View Single Post
  #49  
Old 07-31-2007, 01:54 AM
DcifrThs DcifrThs is offline
Senior Member
 
Join Date: Aug 2003
Location: Spewin them chips
Posts: 10,115
Default Re: Trade ideas...lets see what we can come up with

New week, new trade idea.

i think it was mentioned before during the "crisis" last week, but i just read enough to feel comfortable with it.

i'd be fairly short the CDS for both goldman and merrill (short meaning that i'd bet the cost of insurance against default for goldman and merrill will fall)

they are both right now trading at a cost that implies a Ba1 rating (or B- or BB- i think from S&P, basically below junk/investment grade crossover) while they are both rated Aa3 (or AA i think, one of the top ratings).

clearly ratings lag markets and both may not perform as well as they have in recent years, but the cost of insurance against their default is treating them like they are junk. that isn't right imo.

i'd like to see how their corporate bodns have been trading (if they have any issued?) recently to get a sense for the actual spreads above treasuries and if the fear in the CDS market is also being exhibited in the corporate debt market. if the spreads have also jumped a ton, i'd long the spreads. (you execute this by taking a long position in the bond or a futures on the bonds and a short position in the similar duration treasury or treasury futures contract. you'd bet for the spread to narrow).

typically, i wouldn't want to be long corp bonds at or near historical lows of spreads, but if they jumped a ton as a result of subprime fears and fears that they may default due to holding massive portfolios of loans (for chryslter and other buy outs that haven't been digested by the public) then i'd want to bet they'll come back down when people realize this is just banking.

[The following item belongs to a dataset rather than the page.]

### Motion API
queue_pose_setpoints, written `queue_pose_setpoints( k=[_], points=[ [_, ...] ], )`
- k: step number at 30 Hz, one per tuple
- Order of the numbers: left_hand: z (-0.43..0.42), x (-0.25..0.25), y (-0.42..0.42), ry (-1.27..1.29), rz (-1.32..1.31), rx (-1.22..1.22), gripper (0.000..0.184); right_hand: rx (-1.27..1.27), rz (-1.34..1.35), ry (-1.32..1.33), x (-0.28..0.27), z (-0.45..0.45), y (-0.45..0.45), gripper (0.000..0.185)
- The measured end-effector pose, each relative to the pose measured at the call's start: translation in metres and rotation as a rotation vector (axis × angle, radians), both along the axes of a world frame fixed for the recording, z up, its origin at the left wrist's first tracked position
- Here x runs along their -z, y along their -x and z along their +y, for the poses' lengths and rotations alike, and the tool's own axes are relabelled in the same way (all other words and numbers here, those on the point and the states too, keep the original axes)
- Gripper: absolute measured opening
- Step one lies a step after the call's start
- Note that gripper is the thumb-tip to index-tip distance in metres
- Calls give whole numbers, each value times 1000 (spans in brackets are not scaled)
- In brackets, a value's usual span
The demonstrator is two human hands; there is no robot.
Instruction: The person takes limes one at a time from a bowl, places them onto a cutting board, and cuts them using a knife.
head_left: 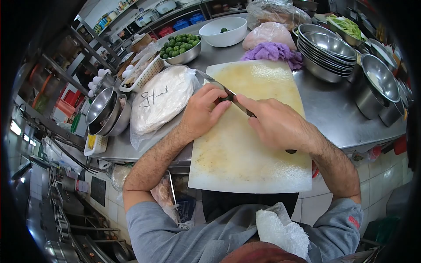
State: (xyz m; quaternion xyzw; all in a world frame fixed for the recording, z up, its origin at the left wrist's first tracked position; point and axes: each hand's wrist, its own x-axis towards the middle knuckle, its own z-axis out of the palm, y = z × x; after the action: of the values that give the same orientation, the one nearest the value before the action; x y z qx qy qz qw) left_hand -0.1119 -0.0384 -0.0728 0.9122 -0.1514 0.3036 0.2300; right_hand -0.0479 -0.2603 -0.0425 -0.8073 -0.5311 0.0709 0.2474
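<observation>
A worn white cutting board point(245, 162) with yellowish stains lies under both hands. My right hand point(278, 122) is closed around the handle of a kitchen knife point(215, 83), its index finger laid along the blade. The blade points to the upper left across the board. My left hand point(204, 111) pinches a small dark green lime point(225, 99) against the board, right at the blade; fingers and knife hide most of it. Past the board stand a metal bowl heaped with small green limes point(179, 45) and a white bowl point(223, 32) with a lime or two inside.
Left of the board lies a plastic-wrapped round white pack point(162, 98). A purple cloth point(272, 53) and a bagged pale lump point(269, 36) sit behind the board. Stacked metal bowls point(326, 52) stand at the right. Eggs point(97, 81) and more metal bowls point(103, 107) are at the left.
</observation>
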Motion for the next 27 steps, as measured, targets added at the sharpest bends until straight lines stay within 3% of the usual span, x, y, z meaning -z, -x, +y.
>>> queue_pose_setpoints(
  k=[8, 18, 20, 24, 27],
  points=[
    [1, 1, -1, 12, 32, 3, 17, 24, 27, 23, -2, 16, -5, 50],
    [3, -2, -4, 39, 72, -20, 22, 106, 111, -211, -19, 1, -32, 43],
    [8, -12, -18, -9, 52, -25, 23, 138, 12, -521, -10, -4, -48, 44],
    [31, -46, -78, -75, 4, -127, 29, 288, 85, -495, -27, -12, -44, 50],
    [43, -73, -133, -82, -54, -222, 32, 255, -10, -553, -15, -9, -51, 49]
  ],
)
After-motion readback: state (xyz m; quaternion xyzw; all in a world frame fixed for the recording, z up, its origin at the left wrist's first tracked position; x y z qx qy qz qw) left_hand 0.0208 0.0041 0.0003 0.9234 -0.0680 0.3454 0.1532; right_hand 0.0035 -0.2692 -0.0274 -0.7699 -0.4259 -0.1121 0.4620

before credit derivatives, banks actually made loans based on the credit worthiniess of candidates and they profited off of the spread between their costs and the costs of their customers (in this case chrystler et.al.). the other side of the argument is that goldman & merrill didn't choose to make the chrystler loan so much as it fell into their lap.

either way though, even if those loans DO default, betting that merrill or goldman would default as a result imo is a losing bet.

i'd have a conviction of this at above 50%, maybe 60-70%. i'd think the CDS should fall to at least the A credit rating. goldman sachs traded as junk? jesus, that'll be the day.

anybody wanna take side bets on whether goldman defaults in 5 years? lol.